Barclays said it would cut 12,000 jobs worldwide yesterday even as it disclosed a bumper bonus pot of £2.4 billion (Dh14.5bn) for its staff – up 10 per cent from last year.
The British bank, which received capital injections from Abu Dhabi and Qatar at the height of financial crisis to avoid being nationalised by the United Kingdom’s government, aims to cut costs by £1.7bn by 2015.
Barclays last year disclosed its intention to sell its retail operations in the UAE, but intends to retain its corporate banking services, with investment and private banking arms located in the Dubai International Financial Centre, and a further private banking branch in Abu Dhabi.
The company has 600 employees in the UAE, but their jobs would not be affected by the cuts, Barclays said.
The bank’s fourth-quarter adjusted pre-tax profits fell to £194 million in the fourth quarter of 2013, compared to adjusted pre-tax profits of £1.09bn in the same quarter a year earlier. This figure was affected by a one-off charge of £330m to settle lawsuits and regulatory penalties.

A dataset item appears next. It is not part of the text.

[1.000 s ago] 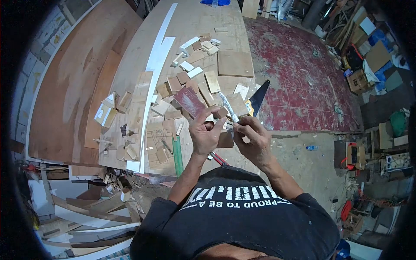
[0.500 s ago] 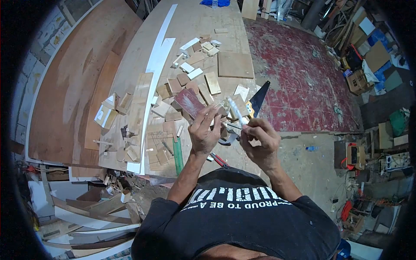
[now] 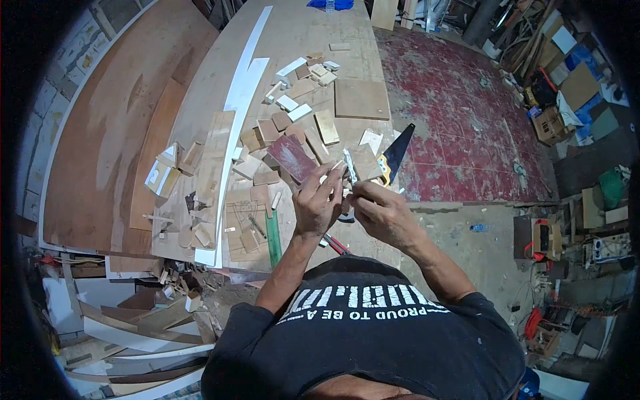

Mounting fines and regulatory set-asides have eaten into Barclays’ margins, as the impact of mis-selling of payment protection insurance, and settlements over the fixing of the London Interbank Offered Rate (Libor), the interest rate at which London-based banks loan funds to one another, are felt on the company’s balance sheet.
“It’s a grossly inappropriate time to increase variable compensation [bonuses] by £200m,” said Ian Gordon, the head of banks research at Investec, an asset management group. “The rise appears to be taken in isolation from the underlying business performance.”
Mr Gordon said that for Barclays to reach its £1.7bn cost-cutting target, much of the heavy lifting would have to be done by the investment bank. But the size of Barclays’ bonus payouts suggest that management’s “willingness and capability” to make cuts to the bank’s investment arm may be lacking.
“It’s revenue flat and costs up, without an adequate explanation for why, or a forward-looking explanation as to what transforms that story going forward,” said Mr Gordon.
“Our industry is going through what I regard as a 100-year transformation,” said the chief executive Antony Jenkins.
Barclays is also under investigation by Britain’s Financial Conduct Authority for alleged fixing of the eurodollar market, the Financial Times reported last November. Barclays’ share price dropped by 4.85 per cent during mid-afternoon trading in London yesterday.